What is being asked: Beginning at the line that contains "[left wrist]" and finishing at the line that contains "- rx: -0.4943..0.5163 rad", output the data below exactly. Include both end lines and no pictures.

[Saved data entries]
*** Block opens ***

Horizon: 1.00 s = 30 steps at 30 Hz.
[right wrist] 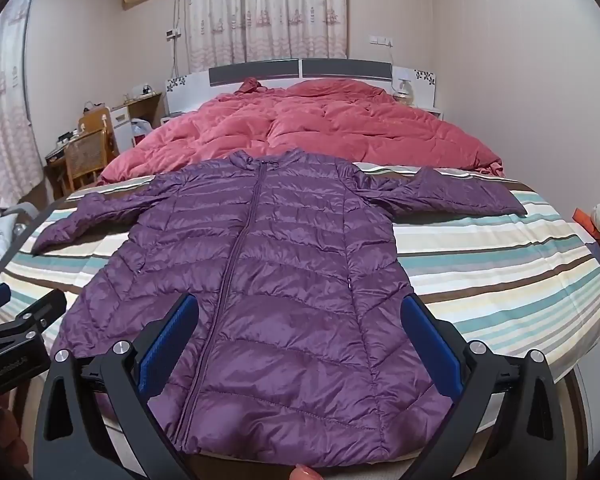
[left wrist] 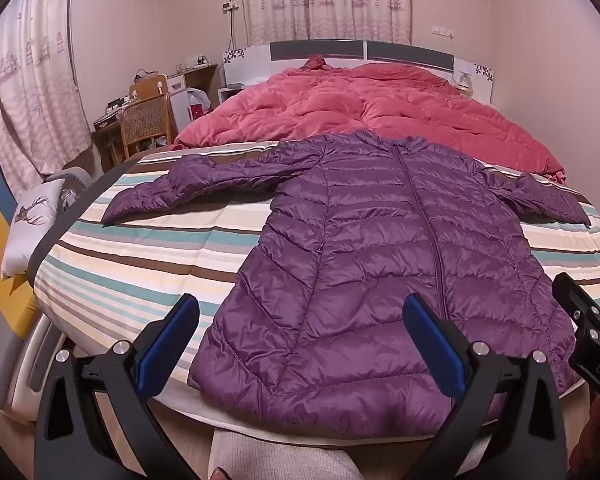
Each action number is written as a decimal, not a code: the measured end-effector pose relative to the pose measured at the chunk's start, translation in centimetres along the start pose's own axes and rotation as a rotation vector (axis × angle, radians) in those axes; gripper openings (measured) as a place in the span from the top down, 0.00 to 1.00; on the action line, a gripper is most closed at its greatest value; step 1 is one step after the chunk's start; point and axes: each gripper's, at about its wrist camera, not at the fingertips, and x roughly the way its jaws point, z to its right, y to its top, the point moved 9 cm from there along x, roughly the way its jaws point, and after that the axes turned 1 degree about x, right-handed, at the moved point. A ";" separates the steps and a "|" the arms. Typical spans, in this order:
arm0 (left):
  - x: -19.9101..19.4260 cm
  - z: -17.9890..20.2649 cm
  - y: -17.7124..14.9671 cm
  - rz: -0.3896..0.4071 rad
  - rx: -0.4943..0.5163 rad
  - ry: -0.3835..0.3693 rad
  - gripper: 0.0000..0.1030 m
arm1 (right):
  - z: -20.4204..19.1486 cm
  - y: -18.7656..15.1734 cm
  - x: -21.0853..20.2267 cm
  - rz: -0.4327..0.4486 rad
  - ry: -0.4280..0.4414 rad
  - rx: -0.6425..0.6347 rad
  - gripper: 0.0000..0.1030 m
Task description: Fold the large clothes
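One purple quilted jacket (left wrist: 380,248) lies flat, zipped, sleeves spread wide.

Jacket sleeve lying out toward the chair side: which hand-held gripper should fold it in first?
Left, probably. The left hand-held gripper hangs open over the jacket's hem nearer that sleeve.

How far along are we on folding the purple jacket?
Done: the purple jacket lies flat on the striped sheet, zipped, both sleeves spread. In hand: nothing; left gripper and right gripper are open near its hem. Left: every fold.
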 end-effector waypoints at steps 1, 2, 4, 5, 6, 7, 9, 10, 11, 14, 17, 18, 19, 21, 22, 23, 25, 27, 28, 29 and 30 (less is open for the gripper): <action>0.0 0.0 0.0 0.000 0.000 0.000 0.02 | 0.0 0.1 -0.1 0.011 0.002 -0.002 0.03; 0.0 0.0 0.0 0.002 -0.001 0.002 0.02 | 0.1 0.1 -0.1 0.010 0.003 -0.001 0.03; -0.1 0.0 0.0 0.004 -0.004 0.003 0.02 | 0.0 0.1 -0.2 0.009 0.002 -0.001 0.03; -0.1 0.0 0.0 0.004 -0.005 0.004 0.02 | 0.0 0.1 -0.2 0.009 0.004 -0.003 0.03; -0.2 0.1 0.0 0.005 -0.007 0.004 0.02 | -0.1 0.1 -0.2 0.009 0.005 -0.004 0.03; -0.3 0.1 0.0 0.006 -0.007 0.003 0.02 | -0.5 0.1 -0.1 0.008 0.005 -0.005 0.03; 0.2 -0.1 -0.1 -0.001 -0.014 -0.001 0.02 | 0.2 0.1 -0.3 0.008 0.011 0.009 0.03; 0.2 -0.2 -0.1 0.000 -0.015 -0.001 0.02 | 0.2 0.1 -0.3 0.009 0.011 0.009 0.03; 0.1 -0.2 -0.1 0.001 -0.015 -0.001 0.02 | 0.2 0.1 -0.3 0.010 0.009 0.008 0.03; 0.2 -0.2 -0.1 -0.005 -0.014 -0.002 0.02 | 0.0 0.1 -0.3 0.014 0.008 0.009 0.03; 0.0 -0.3 -0.2 -0.007 -0.014 -0.002 0.02 | 0.0 0.2 -0.3 0.015 0.008 0.010 0.03; -0.1 -0.3 -0.3 -0.007 -0.014 -0.002 0.02 | 0.0 0.2 -0.3 0.014 0.008 0.009 0.03; -0.1 -0.3 -0.3 -0.008 -0.014 -0.001 0.02 | 0.0 0.2 -0.3 0.014 0.006 0.008 0.03; 0.2 -0.2 -0.3 -0.009 -0.012 -0.001 0.02 | 0.0 0.2 -0.3 0.015 0.007 0.009 0.03; 0.2 -0.2 -0.3 -0.009 -0.011 -0.001 0.02 | 0.0 0.3 -0.3 0.014 0.007 0.007 0.03; 0.2 -0.2 -0.4 -0.010 -0.011 -0.002 0.02 | 0.0 0.2 -0.3 0.015 0.005 0.008 0.03; 0.2 -0.2 -0.3 -0.011 -0.012 -0.002 0.02 | 0.0 0.2 -0.3 0.015 0.006 0.010 0.03; 0.2 -0.3 -0.4 -0.011 -0.012 -0.003 0.02 | 0.0 0.2 -0.3 0.012 0.004 0.008 0.03; 0.2 -0.3 -0.3 -0.011 -0.013 -0.002 0.02 | 0.0 0.1 -0.3 0.015 0.005 0.010 0.03; 0.2 -0.3 -0.4 -0.011 -0.012 -0.002 0.02 | 0.0 0.1 -0.2 0.015 0.007 0.008 0.03; 0.2 -0.3 -0.4 -0.012 -0.013 -0.003 0.02 | -0.1 0.1 -0.2 0.012 0.005 0.005 0.03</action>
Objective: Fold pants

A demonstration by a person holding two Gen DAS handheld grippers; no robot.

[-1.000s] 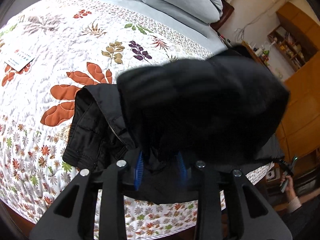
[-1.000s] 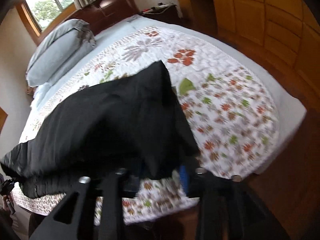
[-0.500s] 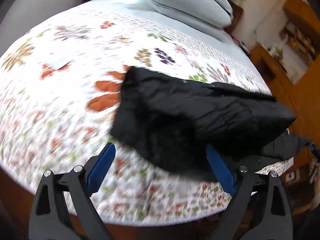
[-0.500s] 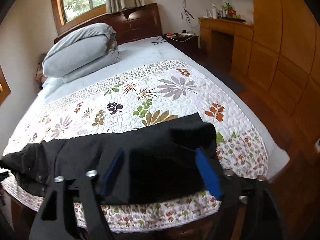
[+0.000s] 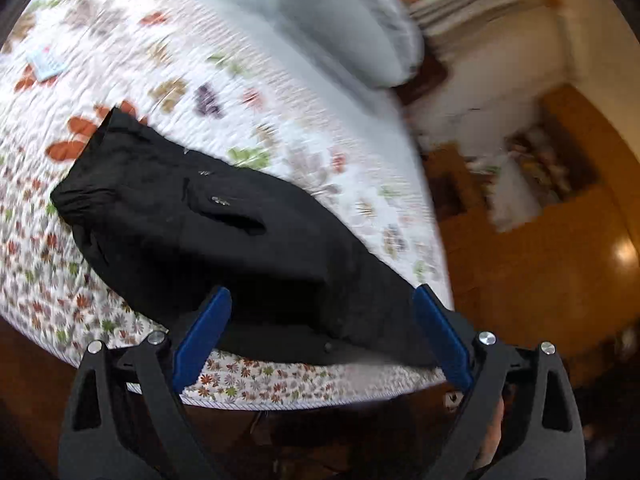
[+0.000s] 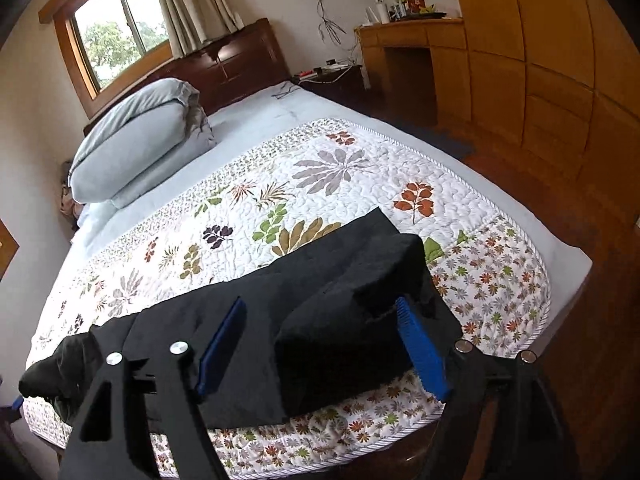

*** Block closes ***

Solution for this problem:
[left wrist] 
Each action number is written as a decimal, not a code: the measured end-effector pose relative to the pose measured at the chunk's start, translation in centimetres along the start pose's own axes and rotation as a rotation vector (axis × angle, radians) in those axes; gripper openings (measured) as a place in the span from the top down, 0.00 to 1.00; on the action line, a gripper is most closed at its greatest value; step 1 is one step after the chunk's start; point and axes: each gripper's, at about its wrist camera, not at the fingertips, and x roughly the way its jaws point, z to its right, y to its top, the point moved 9 cm from there along x, roughly the way its jaws point, and after that the axes turned 1 degree about x, right-handed, at the moved point. A ";" separates the steps and a "|" the arms. Typical spans, in this order:
arm0 (left):
  - x: -19.9101..19.4260 cm
  - z: -17.9890..20.2649 cm
  - y: -17.7124..14.9671 cm
  - rz: -0.3896..0.4071 rad
  - rx: -0.4943..0.5163 rad

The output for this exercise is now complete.